Chapitre II : La dramatisation comme
« ruse de la raison orale»
L'idée appelle à la mise en scène. Elle
ne s'exprime efficacement que par la médiation d'une
théâtralisation organisée à cette fin.
I. Il était une fois...le conte
Dans le champ de l'orature, le conte tient lieu de
dramatisation le plus ample et le plus systématique. Le conte est le
développement ou l'explication d'une histoire que les récits
fragmentaires ne font que suggérer
C'est une duplication de la pièce qui se joue dans
l'histoire concrète des hommes (lieu scénique = l'imaginaire
social). La théâtralisation du conte apparaît dans les
formules d'ouverture et de fermeture ; les périodes ; les
moments.
La finalité est une vérité qui concerne
le récit, la vérité du récit. Cette finalité
est première, ce n'est pas conclure. Le savoir de la fin se
dévoile dès le commencement. Sa ruse consiste à
réussir à présenter comme découverte et
nouveauté ce qui au fond, est un savoir déjà disponible.

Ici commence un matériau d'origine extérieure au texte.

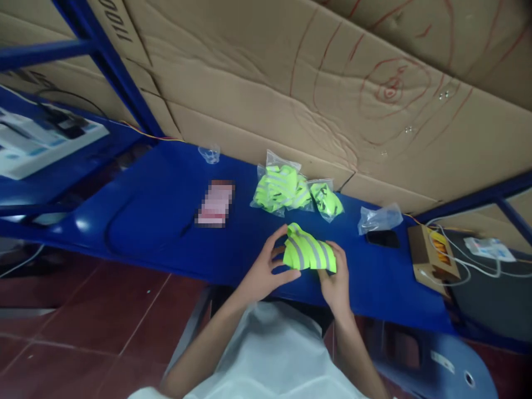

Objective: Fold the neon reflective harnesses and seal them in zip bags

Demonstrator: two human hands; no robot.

Son fonctionnement à rebours lui donne un caractère retors.
L'essentiel se situe dans la dramatisation entre l'occultation
inaugurale et le dévoilement terminal.
Pourquoi la narration si la fin est déjà
connue ? On narre pour se rappeler. On met en branle la fonction
mnémotechnique et d'archivages.
C'est ainsi que l'imaginaire peut capter la
réalité et la tenir en otage, par la simple magie du verbe.
L'attention de l'assistance maintenue en éveil et polarisée de
cette façon. Le conte use de procédé de dramatisation,
d'expérimentation autant d'exportation.
II. Au commencement était le
mythe
Le conte serait « comme l'avatar populaire - et
pédagogique - des mythes » (Christiane Seydou, Kaïdara -
récit - conte) 16
Le mythe est protégé par la règle du
secret. Les événements rapportés transcendent toute
expérience historique. Les récits mythiques fournissent des
principes explicatifs plausibles de certaines réalités. Sa
dramatisation amène progressivement l'esprit vers une
vérité.
La narration est une commémoration. Elle livre un
modèle non seulement remémoré, mais encore
commémoré, c'est - à - dire rejoué selon une
périodicité et des modalités plus ou moins
codifiées. C'est un récit sacré, soustrait à la
contestation.
Parti d'un constat empirique sur le caractère
imaginé ou « concret » des pratiques discursives en
Afrique noire, le Pr. Diagne a tenté de rendre compte de ce fait massif.
Le recours à l'image et à la dramatisation dans un contexte
d'oralité constitue une caractéristique fondamentale,
liée à des impératifs de stratégies et
d'efficacité dans la transmission des acquis culturels.